Task prompt –
Repeat only the stretch of lines below that runs from the line with "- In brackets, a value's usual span" through the line with "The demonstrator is", unaltered.

Segment Open

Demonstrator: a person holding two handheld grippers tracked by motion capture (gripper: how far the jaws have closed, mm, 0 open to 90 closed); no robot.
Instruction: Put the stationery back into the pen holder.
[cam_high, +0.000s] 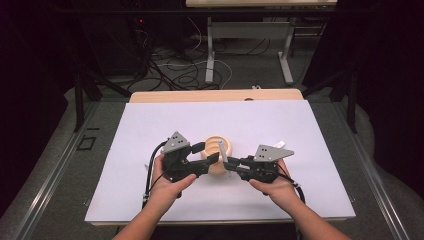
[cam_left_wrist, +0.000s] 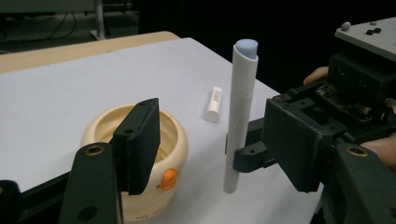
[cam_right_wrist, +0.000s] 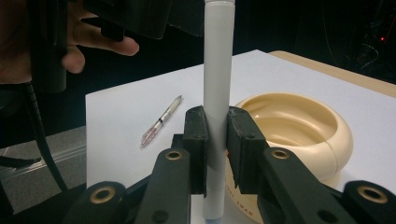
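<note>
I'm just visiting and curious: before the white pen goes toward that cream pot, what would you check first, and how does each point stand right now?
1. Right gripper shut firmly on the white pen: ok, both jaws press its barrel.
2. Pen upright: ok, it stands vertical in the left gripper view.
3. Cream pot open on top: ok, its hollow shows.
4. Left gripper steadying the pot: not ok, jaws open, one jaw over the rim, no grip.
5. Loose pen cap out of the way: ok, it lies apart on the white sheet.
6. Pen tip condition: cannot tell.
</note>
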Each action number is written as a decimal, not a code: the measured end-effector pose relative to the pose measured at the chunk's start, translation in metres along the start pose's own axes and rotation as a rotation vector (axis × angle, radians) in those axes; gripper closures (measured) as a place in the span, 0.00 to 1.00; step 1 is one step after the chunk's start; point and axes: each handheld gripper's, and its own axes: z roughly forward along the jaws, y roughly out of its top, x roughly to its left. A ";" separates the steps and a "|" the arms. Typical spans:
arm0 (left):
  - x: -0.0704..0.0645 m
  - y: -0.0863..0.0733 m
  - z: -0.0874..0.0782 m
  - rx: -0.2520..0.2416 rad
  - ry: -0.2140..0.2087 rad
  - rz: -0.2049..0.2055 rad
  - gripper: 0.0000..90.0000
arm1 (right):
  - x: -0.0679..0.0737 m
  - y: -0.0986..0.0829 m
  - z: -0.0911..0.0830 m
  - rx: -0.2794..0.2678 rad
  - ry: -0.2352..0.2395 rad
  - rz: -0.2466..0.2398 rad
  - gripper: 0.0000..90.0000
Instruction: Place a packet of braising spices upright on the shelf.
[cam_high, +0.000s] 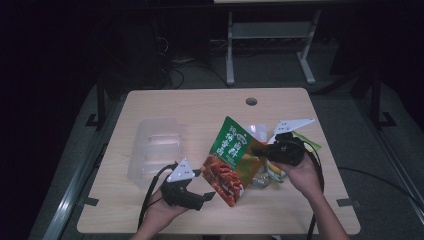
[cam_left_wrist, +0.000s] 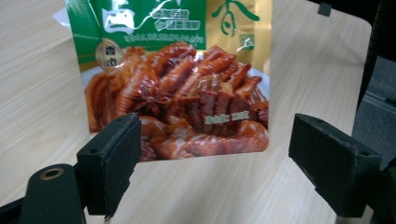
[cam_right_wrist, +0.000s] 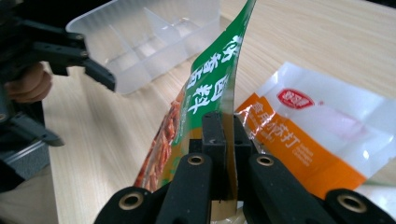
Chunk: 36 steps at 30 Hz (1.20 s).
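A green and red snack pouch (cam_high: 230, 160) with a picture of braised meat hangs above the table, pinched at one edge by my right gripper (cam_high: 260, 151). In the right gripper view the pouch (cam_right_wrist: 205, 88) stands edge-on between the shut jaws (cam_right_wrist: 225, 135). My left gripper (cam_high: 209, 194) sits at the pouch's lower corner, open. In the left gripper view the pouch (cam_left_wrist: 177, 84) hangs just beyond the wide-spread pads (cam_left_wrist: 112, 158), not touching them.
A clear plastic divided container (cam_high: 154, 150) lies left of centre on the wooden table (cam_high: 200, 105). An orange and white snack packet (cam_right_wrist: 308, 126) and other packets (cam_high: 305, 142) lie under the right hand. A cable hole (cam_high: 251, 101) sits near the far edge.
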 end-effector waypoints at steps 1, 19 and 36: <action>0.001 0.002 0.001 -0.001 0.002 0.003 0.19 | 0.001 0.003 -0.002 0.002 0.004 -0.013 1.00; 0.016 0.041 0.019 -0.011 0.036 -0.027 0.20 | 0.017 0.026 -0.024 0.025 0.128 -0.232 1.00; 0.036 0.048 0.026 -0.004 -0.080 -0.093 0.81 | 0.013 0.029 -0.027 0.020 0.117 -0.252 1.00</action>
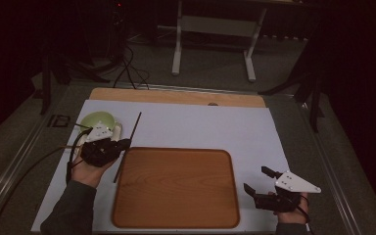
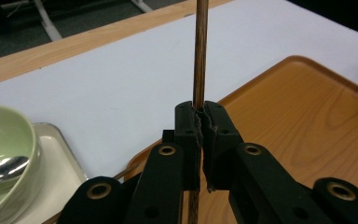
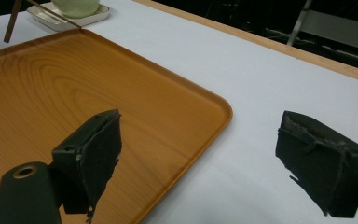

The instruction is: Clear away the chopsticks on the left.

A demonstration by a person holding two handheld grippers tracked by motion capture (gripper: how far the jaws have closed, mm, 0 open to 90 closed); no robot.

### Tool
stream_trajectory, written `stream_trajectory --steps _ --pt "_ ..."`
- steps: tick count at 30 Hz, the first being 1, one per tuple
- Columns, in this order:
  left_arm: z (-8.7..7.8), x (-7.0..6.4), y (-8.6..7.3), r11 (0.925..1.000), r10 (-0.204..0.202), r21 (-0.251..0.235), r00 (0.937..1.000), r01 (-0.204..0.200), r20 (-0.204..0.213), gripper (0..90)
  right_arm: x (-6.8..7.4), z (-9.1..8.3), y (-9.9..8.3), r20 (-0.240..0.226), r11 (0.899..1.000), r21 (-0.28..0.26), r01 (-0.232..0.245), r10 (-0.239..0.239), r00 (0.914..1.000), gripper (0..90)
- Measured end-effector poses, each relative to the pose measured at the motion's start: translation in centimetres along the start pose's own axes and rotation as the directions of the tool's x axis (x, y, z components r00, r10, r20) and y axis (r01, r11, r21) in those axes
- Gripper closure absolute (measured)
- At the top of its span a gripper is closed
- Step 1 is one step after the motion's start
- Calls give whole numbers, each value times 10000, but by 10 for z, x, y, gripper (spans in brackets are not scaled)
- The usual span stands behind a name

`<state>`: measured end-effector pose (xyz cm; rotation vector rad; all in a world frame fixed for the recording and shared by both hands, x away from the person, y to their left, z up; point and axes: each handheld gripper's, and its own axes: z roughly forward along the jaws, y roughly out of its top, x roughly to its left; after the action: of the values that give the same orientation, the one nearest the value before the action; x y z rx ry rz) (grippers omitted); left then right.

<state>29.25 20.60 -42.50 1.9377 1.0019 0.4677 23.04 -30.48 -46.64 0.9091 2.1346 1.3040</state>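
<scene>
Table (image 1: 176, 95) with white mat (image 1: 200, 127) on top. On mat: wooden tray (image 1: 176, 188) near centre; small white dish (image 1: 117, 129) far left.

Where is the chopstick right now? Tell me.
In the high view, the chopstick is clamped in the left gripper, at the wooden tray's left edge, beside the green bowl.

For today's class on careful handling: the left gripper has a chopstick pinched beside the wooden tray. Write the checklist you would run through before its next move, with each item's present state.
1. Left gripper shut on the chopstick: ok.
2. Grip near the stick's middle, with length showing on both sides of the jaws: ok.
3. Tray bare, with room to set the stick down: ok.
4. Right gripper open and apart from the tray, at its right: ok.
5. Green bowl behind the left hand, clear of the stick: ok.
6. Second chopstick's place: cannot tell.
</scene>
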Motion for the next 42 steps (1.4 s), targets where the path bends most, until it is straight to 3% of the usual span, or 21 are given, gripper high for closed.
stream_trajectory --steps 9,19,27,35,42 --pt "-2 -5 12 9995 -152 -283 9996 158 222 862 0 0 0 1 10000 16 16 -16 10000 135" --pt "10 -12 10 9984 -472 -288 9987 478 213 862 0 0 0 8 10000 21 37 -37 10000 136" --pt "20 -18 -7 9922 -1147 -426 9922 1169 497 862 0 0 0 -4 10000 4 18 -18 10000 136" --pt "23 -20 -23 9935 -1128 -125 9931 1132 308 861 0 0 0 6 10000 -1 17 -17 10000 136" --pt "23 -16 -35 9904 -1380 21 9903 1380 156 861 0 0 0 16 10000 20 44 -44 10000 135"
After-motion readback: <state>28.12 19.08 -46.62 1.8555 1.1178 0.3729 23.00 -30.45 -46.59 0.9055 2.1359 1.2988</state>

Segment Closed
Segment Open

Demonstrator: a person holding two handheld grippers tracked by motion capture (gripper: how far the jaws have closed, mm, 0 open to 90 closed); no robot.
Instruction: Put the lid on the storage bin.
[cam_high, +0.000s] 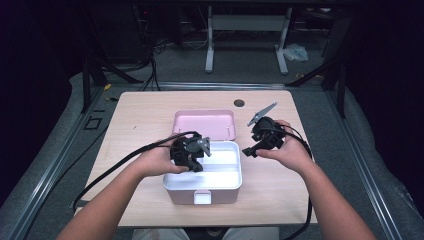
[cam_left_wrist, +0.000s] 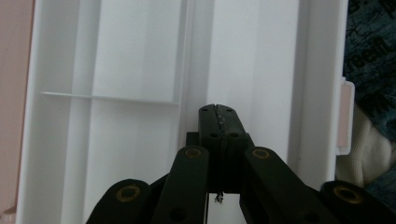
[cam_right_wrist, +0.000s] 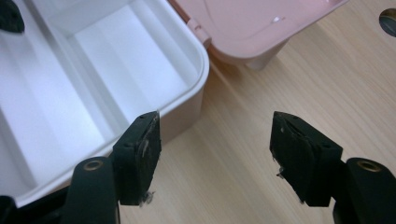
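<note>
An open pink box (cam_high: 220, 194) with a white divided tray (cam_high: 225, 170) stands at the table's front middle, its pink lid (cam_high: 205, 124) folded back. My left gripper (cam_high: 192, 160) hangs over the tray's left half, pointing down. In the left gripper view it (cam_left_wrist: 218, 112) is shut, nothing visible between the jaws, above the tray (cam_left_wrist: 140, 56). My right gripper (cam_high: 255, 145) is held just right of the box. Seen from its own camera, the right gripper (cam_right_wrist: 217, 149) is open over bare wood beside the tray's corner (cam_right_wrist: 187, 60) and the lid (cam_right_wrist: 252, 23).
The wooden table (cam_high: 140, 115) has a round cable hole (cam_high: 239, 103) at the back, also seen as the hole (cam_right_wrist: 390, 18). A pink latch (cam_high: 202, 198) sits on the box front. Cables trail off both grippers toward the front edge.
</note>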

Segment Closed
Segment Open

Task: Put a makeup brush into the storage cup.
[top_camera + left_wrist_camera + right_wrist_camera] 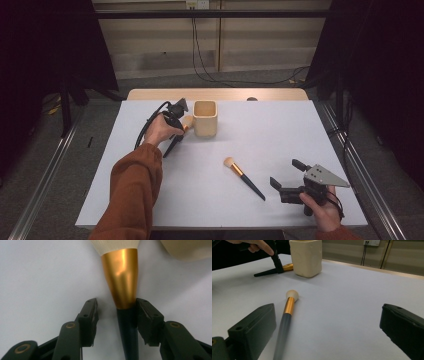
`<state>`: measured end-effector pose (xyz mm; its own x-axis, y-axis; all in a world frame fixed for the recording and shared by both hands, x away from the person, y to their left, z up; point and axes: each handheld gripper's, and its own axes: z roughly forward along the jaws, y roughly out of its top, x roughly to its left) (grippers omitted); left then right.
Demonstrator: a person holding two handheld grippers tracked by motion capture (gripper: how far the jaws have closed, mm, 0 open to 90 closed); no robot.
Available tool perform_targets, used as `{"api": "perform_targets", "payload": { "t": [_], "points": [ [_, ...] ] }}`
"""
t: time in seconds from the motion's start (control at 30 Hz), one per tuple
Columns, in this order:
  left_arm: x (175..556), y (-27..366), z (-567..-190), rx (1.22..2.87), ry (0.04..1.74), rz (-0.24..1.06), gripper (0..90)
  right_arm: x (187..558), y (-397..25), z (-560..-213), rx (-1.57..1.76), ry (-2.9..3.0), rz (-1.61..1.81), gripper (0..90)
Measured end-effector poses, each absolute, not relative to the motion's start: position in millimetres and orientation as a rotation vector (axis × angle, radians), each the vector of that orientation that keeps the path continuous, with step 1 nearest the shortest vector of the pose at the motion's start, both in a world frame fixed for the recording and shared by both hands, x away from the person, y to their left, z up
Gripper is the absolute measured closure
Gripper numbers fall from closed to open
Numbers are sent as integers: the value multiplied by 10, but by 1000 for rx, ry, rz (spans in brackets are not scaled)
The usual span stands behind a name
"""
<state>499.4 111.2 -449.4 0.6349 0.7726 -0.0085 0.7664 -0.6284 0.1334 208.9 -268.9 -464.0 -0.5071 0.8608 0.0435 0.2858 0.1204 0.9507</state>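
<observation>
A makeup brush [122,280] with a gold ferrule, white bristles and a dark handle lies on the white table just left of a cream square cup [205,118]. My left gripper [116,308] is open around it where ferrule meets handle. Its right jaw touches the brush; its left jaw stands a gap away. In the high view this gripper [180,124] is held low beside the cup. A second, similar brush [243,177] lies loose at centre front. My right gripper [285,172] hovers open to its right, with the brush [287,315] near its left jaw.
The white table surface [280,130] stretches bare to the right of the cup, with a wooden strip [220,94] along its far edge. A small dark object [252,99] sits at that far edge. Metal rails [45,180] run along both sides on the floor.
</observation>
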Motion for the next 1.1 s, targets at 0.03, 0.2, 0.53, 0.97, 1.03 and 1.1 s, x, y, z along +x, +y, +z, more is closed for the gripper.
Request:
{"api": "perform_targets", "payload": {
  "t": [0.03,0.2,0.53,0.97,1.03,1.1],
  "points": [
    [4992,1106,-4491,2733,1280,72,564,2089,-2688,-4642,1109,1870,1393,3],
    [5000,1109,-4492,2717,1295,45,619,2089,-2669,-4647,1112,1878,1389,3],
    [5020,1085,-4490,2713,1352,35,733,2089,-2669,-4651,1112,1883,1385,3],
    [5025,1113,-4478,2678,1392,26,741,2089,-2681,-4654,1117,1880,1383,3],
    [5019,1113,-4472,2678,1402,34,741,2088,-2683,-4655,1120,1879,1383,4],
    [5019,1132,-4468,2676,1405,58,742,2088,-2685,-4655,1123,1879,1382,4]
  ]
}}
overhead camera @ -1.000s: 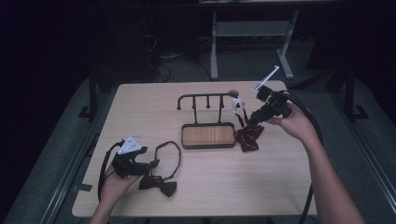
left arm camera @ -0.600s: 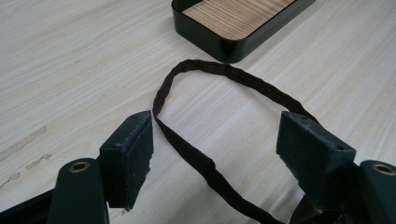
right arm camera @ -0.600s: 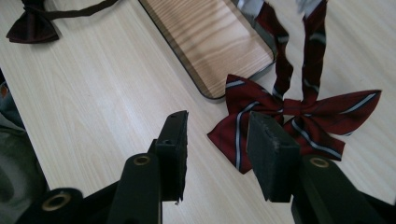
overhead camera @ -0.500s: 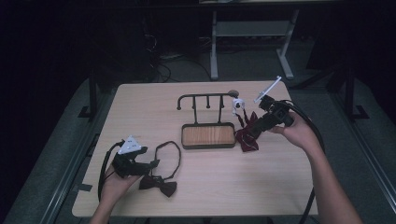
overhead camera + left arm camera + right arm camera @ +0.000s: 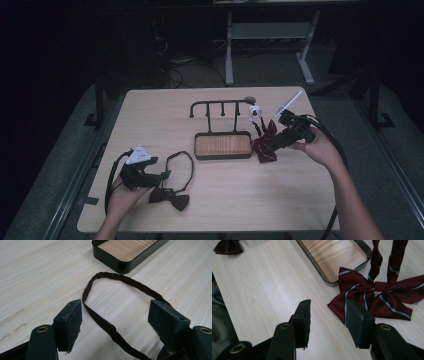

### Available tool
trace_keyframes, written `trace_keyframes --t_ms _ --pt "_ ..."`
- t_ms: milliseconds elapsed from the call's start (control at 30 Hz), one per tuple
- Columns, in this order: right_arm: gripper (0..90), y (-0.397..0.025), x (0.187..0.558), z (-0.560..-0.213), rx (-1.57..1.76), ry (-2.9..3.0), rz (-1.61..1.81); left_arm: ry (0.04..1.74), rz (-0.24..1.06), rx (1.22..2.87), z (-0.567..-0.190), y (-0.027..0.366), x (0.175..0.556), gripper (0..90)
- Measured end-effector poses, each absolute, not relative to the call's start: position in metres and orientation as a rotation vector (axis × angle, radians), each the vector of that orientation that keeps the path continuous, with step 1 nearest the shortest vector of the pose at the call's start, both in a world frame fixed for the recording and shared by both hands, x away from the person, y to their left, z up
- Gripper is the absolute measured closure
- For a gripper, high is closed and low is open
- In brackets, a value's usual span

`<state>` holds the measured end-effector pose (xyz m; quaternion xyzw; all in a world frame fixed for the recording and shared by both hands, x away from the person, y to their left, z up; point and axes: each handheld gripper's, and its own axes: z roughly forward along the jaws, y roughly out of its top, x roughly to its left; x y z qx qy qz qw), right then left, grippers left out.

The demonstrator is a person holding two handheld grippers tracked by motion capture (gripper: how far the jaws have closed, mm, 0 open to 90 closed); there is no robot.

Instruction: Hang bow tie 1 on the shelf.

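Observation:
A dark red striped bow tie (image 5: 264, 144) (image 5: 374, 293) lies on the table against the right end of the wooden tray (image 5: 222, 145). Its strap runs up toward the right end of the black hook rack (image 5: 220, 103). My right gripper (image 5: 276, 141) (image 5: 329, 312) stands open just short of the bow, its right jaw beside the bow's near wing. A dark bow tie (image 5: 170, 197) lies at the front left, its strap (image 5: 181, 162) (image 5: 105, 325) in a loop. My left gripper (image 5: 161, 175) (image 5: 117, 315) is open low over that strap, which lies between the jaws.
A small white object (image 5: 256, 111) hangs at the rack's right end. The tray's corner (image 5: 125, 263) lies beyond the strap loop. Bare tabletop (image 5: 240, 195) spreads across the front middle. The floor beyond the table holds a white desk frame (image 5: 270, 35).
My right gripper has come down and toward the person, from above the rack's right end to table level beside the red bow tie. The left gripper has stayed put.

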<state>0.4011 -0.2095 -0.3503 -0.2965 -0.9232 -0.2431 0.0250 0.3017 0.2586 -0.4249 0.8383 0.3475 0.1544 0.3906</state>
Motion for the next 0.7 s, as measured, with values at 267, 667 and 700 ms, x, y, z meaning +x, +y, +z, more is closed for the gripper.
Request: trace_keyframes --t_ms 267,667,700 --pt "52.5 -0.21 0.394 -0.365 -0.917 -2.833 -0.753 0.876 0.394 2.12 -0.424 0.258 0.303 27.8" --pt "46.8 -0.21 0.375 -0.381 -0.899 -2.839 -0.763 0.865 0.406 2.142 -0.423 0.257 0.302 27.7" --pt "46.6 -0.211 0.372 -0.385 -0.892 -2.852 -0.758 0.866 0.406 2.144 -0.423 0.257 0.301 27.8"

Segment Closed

Result of this exercise –
- In brackets, a value's usual span

`<state>` holds the measured end-effector pose (xyz m; quaternion xyzw; all in a world frame fixed for the recording and shared by both hands, x away from the person, y to their left, z up; point and axes: each handheld gripper's, and its own axes: z roughly forward along the jaws, y roughly out of its top, x roughly to its left; x y z qx qy qz qw), right then left, grippers left out.

The demonstrator is a person holding two handheld grippers tracked by motion capture (gripper: how far the jaws have closed, mm, 0 open to 90 closed); there is no robot.

What appears above is the full answer.